A célebre "Carta
do Achamento do Brasil" foi escrita por Pero Vaz de Caminha em Porto Seguro, entre 26 de abril e 2 de maio de 1500. Cidadão
da cidade do Porto, mestre da balança da moeda, de família respeitável, porém
sem tradições literárias, o escrivão registrou em 27 páginas de papel as
impressões sobre a Terra Nova.
A intenção aqui não é colocar o Caminha no banco dos réus.
Mas fazer um exercício histórico para tentar explicar duas das maiores mazelas
do nosso país: o desperdício de recursos
e a corrupção.
Desperdício de
recursos - Conforme o escrivão relatou, “nela,
até agora, não pudemos saber que haja ouro, nem prata, nem coisa alguma de
metal ou ferro; nem lho vimos. Porém a terra em si é de muito bons ares, assim frios
e temperados como os de Entre Douro e Minho, porque neste tempo de agora os achávamos
como os de lá. Águas são muitas; infindas. E em tal maneira é graciosa que,
querendo-a aproveitar, dar-se-á nela tudo, por bem das águas que tem.”

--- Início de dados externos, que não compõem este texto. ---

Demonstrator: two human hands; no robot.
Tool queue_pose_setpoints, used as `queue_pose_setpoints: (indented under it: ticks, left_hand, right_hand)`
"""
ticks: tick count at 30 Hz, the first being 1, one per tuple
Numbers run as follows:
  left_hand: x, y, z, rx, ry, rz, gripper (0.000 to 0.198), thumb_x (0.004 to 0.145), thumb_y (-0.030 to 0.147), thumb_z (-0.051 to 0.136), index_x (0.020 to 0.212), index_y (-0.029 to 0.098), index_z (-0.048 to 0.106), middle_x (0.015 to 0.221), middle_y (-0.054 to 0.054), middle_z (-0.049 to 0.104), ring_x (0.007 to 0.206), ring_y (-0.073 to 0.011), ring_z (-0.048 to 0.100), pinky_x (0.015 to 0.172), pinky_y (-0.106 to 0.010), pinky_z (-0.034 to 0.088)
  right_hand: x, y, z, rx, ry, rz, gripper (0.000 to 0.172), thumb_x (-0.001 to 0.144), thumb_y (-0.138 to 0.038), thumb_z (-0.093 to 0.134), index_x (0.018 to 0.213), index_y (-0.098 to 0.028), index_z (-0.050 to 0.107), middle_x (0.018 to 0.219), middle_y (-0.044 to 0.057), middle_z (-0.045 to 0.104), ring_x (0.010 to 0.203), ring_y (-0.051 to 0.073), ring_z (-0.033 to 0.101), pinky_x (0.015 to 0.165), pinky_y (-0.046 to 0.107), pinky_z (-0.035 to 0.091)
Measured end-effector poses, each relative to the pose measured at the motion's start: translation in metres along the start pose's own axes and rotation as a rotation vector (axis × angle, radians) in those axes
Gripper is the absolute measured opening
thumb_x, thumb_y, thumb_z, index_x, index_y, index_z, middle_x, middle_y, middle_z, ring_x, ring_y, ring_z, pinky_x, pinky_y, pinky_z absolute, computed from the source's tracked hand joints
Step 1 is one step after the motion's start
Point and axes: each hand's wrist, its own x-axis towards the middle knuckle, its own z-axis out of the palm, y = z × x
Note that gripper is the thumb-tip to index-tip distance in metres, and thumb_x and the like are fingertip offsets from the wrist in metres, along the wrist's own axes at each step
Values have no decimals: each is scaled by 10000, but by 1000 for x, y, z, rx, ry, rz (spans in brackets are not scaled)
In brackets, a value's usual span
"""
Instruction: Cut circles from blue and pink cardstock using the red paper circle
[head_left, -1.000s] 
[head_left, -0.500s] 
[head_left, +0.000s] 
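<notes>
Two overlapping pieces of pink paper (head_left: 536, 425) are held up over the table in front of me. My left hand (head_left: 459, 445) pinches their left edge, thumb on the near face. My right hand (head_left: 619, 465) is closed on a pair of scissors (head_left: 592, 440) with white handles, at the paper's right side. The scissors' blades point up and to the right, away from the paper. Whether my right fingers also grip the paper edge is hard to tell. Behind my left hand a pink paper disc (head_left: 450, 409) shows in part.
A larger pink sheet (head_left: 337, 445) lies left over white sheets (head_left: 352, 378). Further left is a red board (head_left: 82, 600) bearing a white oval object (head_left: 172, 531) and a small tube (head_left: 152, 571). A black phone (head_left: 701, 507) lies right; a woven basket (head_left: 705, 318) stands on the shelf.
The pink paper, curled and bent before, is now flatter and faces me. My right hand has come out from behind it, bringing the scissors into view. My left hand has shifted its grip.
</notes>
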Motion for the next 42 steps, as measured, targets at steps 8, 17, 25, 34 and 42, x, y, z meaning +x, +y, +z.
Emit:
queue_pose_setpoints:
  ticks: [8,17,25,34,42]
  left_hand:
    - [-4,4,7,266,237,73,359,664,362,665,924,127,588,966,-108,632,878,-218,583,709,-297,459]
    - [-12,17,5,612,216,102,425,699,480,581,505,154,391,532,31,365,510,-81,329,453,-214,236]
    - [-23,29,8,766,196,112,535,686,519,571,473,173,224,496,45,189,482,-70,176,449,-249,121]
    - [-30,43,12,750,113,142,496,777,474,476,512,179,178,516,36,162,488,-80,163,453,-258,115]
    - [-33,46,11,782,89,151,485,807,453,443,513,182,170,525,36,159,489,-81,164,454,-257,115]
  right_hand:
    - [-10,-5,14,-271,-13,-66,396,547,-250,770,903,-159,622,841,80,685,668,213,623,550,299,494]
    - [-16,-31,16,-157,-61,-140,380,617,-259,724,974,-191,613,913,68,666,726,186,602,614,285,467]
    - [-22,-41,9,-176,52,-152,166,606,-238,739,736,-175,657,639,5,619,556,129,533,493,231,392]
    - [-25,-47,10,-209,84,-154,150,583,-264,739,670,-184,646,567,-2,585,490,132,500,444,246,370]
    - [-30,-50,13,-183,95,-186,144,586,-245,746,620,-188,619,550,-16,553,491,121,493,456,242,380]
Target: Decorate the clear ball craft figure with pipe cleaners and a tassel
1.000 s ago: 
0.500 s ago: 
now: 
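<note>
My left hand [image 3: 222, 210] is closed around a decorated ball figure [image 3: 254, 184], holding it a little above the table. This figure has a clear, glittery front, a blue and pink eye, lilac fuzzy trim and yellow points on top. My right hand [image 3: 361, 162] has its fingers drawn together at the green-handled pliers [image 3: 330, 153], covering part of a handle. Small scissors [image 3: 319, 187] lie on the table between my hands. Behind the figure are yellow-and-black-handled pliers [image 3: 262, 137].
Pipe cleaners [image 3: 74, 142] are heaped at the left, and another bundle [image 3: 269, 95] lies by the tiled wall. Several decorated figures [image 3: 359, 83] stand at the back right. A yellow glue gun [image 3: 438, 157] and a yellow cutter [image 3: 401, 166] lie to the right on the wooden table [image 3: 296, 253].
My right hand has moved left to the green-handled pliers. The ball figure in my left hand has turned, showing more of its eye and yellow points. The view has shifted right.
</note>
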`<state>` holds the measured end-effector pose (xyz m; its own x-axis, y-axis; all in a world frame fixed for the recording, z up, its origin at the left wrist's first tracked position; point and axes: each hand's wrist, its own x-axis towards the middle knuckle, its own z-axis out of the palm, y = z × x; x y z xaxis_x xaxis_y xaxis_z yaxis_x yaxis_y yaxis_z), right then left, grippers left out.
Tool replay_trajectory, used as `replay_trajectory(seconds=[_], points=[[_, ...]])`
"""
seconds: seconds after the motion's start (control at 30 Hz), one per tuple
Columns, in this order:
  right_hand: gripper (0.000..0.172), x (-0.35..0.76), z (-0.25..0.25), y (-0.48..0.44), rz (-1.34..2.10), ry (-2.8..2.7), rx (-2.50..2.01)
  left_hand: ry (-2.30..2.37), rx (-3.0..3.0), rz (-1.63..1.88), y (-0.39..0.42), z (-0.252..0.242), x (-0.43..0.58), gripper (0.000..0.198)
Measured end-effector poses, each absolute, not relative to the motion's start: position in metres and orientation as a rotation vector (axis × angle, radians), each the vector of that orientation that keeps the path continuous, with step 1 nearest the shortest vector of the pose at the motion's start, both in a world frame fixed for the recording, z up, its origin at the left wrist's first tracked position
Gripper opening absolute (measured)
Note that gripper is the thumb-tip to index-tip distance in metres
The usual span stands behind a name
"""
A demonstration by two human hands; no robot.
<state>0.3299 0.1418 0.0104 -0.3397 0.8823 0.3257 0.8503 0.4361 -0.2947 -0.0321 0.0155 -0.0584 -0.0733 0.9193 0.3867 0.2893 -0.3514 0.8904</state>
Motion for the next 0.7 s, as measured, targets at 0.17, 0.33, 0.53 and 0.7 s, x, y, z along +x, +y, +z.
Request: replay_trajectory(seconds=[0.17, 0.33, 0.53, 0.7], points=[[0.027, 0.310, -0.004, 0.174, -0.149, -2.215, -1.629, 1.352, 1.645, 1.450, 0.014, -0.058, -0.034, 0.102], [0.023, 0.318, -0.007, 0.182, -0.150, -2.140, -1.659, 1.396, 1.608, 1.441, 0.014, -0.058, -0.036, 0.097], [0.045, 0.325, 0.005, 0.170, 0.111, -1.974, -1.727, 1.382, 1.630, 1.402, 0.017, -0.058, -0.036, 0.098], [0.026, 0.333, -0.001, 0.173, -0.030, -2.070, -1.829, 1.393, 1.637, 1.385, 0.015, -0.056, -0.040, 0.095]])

Pois é, “em se plantando, tudo dá” é um erro de citação. Mas
a discussão aqui é outra: como é que o Brasil, com seus 8 milhões e meio de km²,
ou 47% do território sul-americano, ainda
exibe estatísticas desastrosas em saúde, educação, desigualdade, etc? O
desperdício, a corrupção, o descaso, a incompetência, a
burocracia e a falta de planejamento do governo sugam o equivalente a todas as
riquezas produzidas anualmente pela Argentina. Todos os anos, cerca de
R$ 1 trilhão, o equivalente ao Produto Interno Bruto (PIB) da Argentina, é
desperdiçado no Brasil. Quase nada está imune à perda. Uma lista sem fim de
problemas tem levado esses recursos e muito mais. De cada R$ 100 produzidos,
quase R$ 25 são desperdiçados. O Brasil deixou passar a bonança externa — entre
2003 e 2008, o mundo viveu a sua era de ouro, puxado pelo super crescimento
chinês — sem fazer as reformas estruturais necessárias à economia. Agora, se vê
sem capacidade de colher os frutos do bônus demográfico, período único em que
as nações usam a sua força de trabalho para se tornarem ricas.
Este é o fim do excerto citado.